Рязань
24 декабря 1237 года (6748 от сотворения мира)
— Дядька… Дядька Путята, вставай! — слышал я стенания ребенка. — Как же еси ты сгинул? Аз яко же? Вставай, пойдём бить татарву!
Я лежал неподвижно. Не чувствовал своего тела и не понимал, что вообще происходит. Вот только что был бой, свистели пули над головой — и на тебе… Тишина и только плач ребенка. А, нет, еще и вороны каркают — словно всё небо рябью идёт от их крика.
Бой? Какой бой? Не могу вспомнить, лишь только мутные мыслеобразы посещали сознания и растворялись в тумане.
Тем временем тот же голос послышался с другой стороны.
— Дядька Алексей, чего же ты очи прикрыл своя? Вставай, защити, яко и обещал мне и всем рязанцам! — надрывался ребенок.
Мне удалось пошевелить рукой. Захрустел снег, ко мне приближались. Снег??? Разве же должна быть зима? Почему-то казалось, что я должен быть в таких местах, где о снеге знали только из рассказов и видео.
— Десятниче, вижу тя жива! Помози ми, роду мойму лихо приключилось. Няньку мого, дядьку Макара, да сестру Любаву без вести взяли [я же вижу, что ты живой. Ты десятник, помоги мне, горе. Мою мать и сестру забрали]. — набатом звенел детский голос в голове.
Вот прозвучали слова иначе, а я все понял. И это ярче всего доказывало: что-то не так.
Открываю глаза.
— Ты кто такой, мальчик? — спросил я
И я тоже говорил всё это другими словами.
Моему взору предстал чумазый чертёнок с белоснежными волосами. Такой альбинос, измазанный сажей. Мальчонка лет пяти, вряд ли старше. Он сразу показался мне самостоятельным, с серьезными грустными глазами, но было видно: ребенок хлебнул лиха с избытком и потому взрослел не так, как заложено природой, а едва ли не только что. Глаза… Голубые, наполненные надеждой и осознанием. Что осознало это дитя? Отчего мальчик наполнился серьезностью и грустью?

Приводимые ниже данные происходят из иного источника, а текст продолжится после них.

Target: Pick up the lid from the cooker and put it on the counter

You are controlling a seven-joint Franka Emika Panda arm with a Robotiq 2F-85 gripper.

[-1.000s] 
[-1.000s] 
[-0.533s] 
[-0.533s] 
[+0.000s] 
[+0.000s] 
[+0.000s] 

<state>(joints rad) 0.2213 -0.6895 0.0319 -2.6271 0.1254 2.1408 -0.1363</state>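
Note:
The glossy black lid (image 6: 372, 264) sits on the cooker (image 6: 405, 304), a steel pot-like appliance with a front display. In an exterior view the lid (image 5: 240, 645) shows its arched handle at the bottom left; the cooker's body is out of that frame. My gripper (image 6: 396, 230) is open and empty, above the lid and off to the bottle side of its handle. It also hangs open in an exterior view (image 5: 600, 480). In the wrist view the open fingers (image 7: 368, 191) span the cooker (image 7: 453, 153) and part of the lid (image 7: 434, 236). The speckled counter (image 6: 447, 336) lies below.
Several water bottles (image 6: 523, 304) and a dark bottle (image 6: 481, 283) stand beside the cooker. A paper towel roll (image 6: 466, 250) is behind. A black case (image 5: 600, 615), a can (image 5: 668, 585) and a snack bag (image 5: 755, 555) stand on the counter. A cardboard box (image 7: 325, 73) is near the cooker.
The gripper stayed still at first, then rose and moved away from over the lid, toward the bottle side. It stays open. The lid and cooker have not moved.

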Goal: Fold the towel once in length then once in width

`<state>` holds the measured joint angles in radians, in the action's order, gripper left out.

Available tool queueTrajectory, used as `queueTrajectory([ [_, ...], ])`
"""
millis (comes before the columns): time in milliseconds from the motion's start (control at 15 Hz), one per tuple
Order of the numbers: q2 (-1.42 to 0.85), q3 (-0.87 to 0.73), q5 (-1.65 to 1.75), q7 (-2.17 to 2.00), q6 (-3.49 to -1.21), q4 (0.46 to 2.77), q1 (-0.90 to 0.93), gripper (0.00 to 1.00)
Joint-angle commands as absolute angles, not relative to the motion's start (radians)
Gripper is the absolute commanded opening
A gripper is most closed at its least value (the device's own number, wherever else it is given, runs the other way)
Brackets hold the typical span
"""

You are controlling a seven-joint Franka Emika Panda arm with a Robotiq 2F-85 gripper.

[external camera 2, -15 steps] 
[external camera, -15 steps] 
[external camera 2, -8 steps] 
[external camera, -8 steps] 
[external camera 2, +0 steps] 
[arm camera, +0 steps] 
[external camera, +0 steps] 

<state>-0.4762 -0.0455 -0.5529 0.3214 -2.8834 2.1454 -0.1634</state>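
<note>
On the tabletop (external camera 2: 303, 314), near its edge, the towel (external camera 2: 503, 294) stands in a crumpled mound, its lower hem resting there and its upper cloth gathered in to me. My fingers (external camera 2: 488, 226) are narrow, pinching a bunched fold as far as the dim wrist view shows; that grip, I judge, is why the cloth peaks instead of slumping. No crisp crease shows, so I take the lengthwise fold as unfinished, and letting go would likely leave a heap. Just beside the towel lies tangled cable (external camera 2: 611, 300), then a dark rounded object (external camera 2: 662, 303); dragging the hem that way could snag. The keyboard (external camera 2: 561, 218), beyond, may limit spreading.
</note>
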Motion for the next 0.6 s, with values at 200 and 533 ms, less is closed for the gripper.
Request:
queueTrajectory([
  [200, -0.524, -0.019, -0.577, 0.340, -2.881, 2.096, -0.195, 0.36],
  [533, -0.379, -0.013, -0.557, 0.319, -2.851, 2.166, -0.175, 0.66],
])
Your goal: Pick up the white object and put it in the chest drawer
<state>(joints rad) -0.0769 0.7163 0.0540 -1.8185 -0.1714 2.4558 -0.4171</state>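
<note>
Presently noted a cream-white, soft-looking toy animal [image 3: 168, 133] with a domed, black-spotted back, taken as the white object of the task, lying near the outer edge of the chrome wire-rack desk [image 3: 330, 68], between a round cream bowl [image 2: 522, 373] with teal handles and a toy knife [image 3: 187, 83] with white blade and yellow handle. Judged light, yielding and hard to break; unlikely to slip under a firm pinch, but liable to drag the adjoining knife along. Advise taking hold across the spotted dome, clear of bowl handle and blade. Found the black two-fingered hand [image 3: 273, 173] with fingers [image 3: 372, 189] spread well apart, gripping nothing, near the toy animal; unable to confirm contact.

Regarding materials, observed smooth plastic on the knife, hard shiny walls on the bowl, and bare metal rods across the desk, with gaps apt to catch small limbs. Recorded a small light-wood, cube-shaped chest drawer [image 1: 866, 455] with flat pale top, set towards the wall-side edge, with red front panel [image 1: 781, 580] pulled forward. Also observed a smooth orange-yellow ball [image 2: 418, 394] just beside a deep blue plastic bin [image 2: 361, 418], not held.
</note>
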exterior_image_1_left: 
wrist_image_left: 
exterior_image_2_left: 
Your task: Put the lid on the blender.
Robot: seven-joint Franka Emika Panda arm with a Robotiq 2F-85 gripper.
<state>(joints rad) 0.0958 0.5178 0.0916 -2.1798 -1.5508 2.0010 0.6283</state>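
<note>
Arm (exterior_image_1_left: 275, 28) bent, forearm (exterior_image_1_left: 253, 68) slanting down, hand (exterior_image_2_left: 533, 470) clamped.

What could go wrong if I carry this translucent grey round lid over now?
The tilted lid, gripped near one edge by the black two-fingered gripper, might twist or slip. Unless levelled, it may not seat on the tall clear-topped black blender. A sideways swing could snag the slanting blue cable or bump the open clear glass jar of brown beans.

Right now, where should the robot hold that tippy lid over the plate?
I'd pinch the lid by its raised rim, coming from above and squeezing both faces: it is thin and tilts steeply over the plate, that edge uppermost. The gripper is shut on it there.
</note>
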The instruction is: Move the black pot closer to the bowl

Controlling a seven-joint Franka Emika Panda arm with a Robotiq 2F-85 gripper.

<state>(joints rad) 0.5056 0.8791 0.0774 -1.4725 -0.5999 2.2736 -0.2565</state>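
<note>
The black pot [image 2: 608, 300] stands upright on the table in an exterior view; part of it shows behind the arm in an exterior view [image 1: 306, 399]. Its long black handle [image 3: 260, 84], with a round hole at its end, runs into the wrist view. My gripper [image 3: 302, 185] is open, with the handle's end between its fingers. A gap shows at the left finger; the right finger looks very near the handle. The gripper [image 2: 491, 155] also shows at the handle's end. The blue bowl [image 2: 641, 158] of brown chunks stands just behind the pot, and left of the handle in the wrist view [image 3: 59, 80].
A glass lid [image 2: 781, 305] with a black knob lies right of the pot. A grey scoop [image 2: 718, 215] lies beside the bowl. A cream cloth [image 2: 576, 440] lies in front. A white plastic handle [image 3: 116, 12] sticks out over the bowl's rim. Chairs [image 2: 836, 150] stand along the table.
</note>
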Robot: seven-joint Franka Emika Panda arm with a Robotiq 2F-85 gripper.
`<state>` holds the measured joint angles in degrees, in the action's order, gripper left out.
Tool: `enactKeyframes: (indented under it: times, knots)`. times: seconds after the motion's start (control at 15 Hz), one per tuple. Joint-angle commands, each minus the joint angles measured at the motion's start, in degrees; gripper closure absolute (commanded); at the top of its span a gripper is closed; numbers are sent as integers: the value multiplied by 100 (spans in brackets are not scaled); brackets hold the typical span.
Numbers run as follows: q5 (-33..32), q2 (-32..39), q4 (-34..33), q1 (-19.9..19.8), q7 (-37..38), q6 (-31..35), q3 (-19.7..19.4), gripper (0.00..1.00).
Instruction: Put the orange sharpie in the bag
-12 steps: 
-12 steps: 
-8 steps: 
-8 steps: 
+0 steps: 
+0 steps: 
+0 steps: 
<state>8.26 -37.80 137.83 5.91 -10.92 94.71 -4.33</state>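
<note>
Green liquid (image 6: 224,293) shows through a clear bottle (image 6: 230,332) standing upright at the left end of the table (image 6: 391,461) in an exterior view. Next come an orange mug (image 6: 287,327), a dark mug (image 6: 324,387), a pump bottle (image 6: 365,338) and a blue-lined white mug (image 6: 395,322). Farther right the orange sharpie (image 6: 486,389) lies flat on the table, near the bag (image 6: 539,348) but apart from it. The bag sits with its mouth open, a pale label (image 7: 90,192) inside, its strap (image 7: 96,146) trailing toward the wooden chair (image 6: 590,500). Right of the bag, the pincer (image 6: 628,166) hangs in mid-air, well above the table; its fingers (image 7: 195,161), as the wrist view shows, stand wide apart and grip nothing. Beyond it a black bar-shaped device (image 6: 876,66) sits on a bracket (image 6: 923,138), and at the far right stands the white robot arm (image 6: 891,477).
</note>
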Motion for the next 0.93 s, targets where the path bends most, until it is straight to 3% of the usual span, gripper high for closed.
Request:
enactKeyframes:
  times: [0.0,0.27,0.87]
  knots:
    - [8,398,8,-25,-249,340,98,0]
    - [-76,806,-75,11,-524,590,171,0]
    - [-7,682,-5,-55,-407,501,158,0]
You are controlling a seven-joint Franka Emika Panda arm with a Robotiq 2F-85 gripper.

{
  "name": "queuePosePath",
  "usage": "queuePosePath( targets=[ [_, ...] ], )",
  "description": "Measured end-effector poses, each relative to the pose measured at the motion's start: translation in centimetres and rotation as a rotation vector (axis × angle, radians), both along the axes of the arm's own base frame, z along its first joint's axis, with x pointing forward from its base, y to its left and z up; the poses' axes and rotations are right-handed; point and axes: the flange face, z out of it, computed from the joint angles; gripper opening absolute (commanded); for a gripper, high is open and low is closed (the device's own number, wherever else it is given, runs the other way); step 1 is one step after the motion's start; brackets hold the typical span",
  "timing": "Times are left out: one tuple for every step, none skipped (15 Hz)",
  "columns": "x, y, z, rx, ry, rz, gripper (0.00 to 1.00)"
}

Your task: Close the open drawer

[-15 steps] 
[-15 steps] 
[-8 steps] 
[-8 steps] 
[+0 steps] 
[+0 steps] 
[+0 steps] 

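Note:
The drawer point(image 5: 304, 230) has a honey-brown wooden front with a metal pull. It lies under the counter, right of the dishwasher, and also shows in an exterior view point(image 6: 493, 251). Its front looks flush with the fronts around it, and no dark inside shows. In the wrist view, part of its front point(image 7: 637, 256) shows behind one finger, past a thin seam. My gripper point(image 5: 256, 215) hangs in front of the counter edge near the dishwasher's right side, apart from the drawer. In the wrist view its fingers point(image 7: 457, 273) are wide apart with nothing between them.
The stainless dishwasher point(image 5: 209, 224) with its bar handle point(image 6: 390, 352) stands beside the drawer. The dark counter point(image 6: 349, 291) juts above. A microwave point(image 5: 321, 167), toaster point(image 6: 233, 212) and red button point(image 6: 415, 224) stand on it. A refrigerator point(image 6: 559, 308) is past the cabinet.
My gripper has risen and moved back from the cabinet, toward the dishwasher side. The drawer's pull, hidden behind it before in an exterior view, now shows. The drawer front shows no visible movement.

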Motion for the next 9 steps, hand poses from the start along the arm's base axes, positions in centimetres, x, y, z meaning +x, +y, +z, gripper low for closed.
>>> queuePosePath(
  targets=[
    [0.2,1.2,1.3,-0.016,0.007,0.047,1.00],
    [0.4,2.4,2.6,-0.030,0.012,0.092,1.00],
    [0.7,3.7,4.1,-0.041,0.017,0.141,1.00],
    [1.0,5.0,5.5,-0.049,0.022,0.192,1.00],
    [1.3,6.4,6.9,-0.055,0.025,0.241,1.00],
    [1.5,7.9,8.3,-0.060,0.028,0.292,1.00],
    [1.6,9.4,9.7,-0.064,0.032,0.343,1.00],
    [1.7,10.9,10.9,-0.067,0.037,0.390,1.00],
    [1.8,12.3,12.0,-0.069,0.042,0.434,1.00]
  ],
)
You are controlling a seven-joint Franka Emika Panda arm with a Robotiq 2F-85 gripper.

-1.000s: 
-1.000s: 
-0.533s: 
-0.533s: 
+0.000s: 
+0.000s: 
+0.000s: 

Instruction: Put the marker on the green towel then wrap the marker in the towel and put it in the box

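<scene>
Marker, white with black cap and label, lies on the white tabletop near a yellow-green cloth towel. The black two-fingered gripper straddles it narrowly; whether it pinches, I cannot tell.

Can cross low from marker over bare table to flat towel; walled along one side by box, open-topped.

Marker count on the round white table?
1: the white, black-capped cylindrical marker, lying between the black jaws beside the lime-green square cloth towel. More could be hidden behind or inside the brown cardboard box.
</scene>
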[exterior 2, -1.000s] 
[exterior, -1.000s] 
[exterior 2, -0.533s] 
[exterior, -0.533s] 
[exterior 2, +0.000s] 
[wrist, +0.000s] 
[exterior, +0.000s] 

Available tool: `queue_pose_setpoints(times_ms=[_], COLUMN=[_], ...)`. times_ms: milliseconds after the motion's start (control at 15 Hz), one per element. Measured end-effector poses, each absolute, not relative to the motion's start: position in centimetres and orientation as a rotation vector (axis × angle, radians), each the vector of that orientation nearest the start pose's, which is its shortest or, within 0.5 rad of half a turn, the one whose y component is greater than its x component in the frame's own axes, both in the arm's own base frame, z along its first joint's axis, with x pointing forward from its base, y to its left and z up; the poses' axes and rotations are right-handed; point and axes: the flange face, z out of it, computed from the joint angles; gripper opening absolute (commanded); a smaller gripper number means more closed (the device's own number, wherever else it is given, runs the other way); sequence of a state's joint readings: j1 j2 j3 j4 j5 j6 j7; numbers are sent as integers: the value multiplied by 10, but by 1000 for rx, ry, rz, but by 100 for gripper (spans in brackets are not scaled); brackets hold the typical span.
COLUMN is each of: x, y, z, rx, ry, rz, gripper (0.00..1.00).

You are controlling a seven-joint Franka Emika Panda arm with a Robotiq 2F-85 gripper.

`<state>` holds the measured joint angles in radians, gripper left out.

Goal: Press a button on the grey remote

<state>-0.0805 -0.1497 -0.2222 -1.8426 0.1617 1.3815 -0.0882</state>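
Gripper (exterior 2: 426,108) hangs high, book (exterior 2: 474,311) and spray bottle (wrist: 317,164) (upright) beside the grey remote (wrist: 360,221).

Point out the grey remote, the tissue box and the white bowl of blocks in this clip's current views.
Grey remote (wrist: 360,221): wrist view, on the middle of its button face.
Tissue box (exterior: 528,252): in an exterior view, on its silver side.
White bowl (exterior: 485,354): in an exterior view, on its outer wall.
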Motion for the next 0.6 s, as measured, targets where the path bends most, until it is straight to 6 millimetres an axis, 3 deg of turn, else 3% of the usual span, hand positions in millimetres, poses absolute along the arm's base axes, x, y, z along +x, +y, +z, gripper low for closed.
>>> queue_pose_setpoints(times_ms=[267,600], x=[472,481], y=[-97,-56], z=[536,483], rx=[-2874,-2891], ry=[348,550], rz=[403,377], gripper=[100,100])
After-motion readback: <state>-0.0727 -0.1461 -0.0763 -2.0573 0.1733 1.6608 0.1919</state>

— Дядька, я ж Митрофан! С чего не признаёшь меня? — говорил мальчишка, заливаясь слезами. — Али разум твой уж на предков смотрит?
Я приподнялся, присел. Посмотрел ещё раз на мальчика, оглянулся вокруг. Это не то место, которое только что я видел. Хотя и помнил с трудом, что было только что… Африка? Там я был?
Сейчас же я видел разрушенный и сожжённый город. Нет, сожжённая декорация города. И холодно, как же холодно. Снег, он черный… Я зачерпнул в ладонь снег и посмотрел. Комок был весь серый от сажи. Да и воздух был наполнен угарным газом.
Я оторвал взгляд от своей ладони — а вот от мальца глаз уже оторвать не смог. Мальчик ходил между распростертыми телами и просил тех, кого знал и любил, на кого надеялся, встать. Он не принял их смерть. А что было вокруг? Пепелище… Остовы сгоревших домов, несмотря на ветер, был устойчивый запах гари, запах горя. И… мертвые тела.
Вот тут стояло явно большое и высокое здание, из камня, кирпича. Но и оно не устояло. Что-то — или кто-то — его разрушило. И тут же, рядом… О Боже… Глаза жгло, по щеке побежала горячая, будто тоже в огне, слеза.
На темном снегу лежала молодая женщина, и рука её даже в смерти прижимала к груди дитя — совсем младенца. Они были мертвы. Что за твари такое сделали? Трупы, трупы, вороны разгуливают среди мертвых тел. Раздетые люди, не упокоенные. Те, кто прошёл здесь, забирали даже исподнее.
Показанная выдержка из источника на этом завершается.